▶ [WORK TO COMPLETE]:
Extract, verbatim, all lines starting at the one containing "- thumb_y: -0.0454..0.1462" and ending with the final line of the listing, and no others.

▶ [MATERIAL PROVIDED]:
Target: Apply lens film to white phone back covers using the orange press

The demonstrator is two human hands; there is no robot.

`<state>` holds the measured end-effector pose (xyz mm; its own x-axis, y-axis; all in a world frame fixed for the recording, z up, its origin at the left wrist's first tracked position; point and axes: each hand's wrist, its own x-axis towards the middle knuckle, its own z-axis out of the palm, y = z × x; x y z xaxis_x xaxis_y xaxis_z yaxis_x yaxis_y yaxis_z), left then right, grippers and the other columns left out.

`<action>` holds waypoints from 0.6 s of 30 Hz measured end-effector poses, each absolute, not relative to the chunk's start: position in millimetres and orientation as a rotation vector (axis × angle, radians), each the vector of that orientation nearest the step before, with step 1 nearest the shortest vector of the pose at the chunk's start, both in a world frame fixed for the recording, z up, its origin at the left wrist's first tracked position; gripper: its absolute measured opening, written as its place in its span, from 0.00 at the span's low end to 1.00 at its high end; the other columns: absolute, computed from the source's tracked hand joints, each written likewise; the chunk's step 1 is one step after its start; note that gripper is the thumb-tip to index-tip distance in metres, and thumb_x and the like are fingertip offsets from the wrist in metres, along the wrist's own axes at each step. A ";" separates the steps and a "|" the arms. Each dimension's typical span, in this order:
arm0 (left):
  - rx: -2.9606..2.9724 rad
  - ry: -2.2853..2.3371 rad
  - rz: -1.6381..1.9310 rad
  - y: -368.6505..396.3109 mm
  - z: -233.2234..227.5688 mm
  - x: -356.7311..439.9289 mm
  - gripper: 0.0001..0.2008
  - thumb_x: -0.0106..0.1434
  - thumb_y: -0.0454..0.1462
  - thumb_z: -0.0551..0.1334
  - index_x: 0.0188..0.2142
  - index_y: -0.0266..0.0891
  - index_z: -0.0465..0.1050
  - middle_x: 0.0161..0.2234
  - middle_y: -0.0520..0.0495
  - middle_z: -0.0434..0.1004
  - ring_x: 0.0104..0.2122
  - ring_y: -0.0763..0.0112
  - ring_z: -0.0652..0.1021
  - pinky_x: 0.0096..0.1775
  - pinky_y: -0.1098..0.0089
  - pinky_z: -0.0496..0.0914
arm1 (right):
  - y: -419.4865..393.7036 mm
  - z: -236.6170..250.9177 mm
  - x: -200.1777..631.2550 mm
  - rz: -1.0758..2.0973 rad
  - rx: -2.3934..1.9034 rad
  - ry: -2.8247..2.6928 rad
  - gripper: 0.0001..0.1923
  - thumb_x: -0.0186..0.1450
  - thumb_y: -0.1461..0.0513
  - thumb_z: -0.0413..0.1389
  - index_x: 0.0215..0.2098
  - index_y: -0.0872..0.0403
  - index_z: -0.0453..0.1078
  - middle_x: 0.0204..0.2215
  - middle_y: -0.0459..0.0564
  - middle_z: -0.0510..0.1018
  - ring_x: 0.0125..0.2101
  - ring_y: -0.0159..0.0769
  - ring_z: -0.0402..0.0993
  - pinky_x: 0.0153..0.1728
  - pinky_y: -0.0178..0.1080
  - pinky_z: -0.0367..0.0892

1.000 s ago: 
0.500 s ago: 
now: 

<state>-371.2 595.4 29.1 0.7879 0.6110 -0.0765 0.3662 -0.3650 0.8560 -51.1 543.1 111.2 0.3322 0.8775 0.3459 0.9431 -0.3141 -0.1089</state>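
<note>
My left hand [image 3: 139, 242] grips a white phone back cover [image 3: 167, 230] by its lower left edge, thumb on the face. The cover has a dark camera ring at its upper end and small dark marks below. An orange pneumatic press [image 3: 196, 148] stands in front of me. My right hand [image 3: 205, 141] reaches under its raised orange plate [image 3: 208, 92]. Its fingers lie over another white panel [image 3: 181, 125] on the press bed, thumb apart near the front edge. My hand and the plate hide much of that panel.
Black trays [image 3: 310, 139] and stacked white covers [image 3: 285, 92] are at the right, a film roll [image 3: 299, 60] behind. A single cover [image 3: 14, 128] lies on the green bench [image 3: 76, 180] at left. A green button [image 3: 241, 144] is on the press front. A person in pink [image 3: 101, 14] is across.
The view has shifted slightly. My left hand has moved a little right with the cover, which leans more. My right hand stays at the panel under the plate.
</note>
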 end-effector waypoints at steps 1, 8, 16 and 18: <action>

▶ [COMPLETED TASK]:
  - thumb_y: -0.0454..0.1462
  - thumb_z: -0.0551..0.1334
  - index_x: 0.0188..0.2142
  - index_y: -0.0266..0.0891
  - index_z: -0.0465..0.1050
  - middle_x: 0.0161..0.2234
  - middle_y: -0.0520..0.0495
  - middle_z: -0.0434..0.1004
  - ring_x: 0.0104..0.2122
  - ring_y: -0.0763..0.0112
  - ring_z: -0.0652..0.1021
  - pinky_x: 0.0096..0.1775
  - pinky_y: -0.1098..0.0089
  - pinky_z: -0.0496..0.0914
arm1 (right):
  - y: -419.4865..393.7036 mm
  - z: -236.6170..250.9177 mm
  - x: -200.1777..631.2550 mm
  - rz: -1.0758..2.0973 rad
  - rx: -2.3934..1.9034 rad
  - ry: -2.8247..2.6928 rad
  - gripper: 0.0001..0.1923
  - thumb_x: -0.0186..0.1450
  - thumb_y: -0.1461..0.0513
  - thumb_z: -0.0413..0.1389
  - index_x: 0.0215..0.2098
  - index_y: -0.0872..0.0403
  - index_z: -0.0453..0.1078
  - middle_x: 0.0204..0.2215
  - middle_y: -0.0459..0.0564
  - middle_z: -0.0510..0.1018
  - ring_x: 0.0125..0.2101
  - ring_y: -0.0159..0.0769
  - ring_z: -0.0402..0.0993
  - pinky_x: 0.0153..0.1728
  - pinky_y: -0.0178..0.1080
  - pinky_z: -0.0367..0.0892

1.000 s ago: 
0.500 s ago: 
now: 

<state>-371.2 595.4 29.1 0.7879 0.6110 -0.0765 0.3662 -0.3650 0.8560 -51.1 543.1 111.2 0.3322 0.8775 0.3459 0.9431 -0.3141 -0.1089</state>
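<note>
My left hand [image 3: 139, 242] grips a white phone back cover [image 3: 167, 230] by its lower left edge, thumb on the face. The cover has a dark camera ring at its upper end and small dark marks below. An orange pneumatic press [image 3: 196, 148] stands in front of me. My right hand [image 3: 205, 141] reaches under its raised orange plate [image 3: 208, 92]. Its fingers lie over another white panel [image 3: 181, 125] on the press bed, thumb apart near the front edge. My hand and the plate hide much of that panel.
Black trays [image 3: 310, 139] and stacked white covers [image 3: 285, 92] are at the right, a film roll [image 3: 299, 60] behind. A single cover [image 3: 14, 128] lies on the green bench [image 3: 76, 180] at left. A green button [image 3: 241, 144] is on the press front. A person in pink [image 3: 101, 14] is across.
The view has shifted slightly. My left hand has moved a little right with the cover, which leans more. My right hand stays at the panel under the plate.
</note>
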 end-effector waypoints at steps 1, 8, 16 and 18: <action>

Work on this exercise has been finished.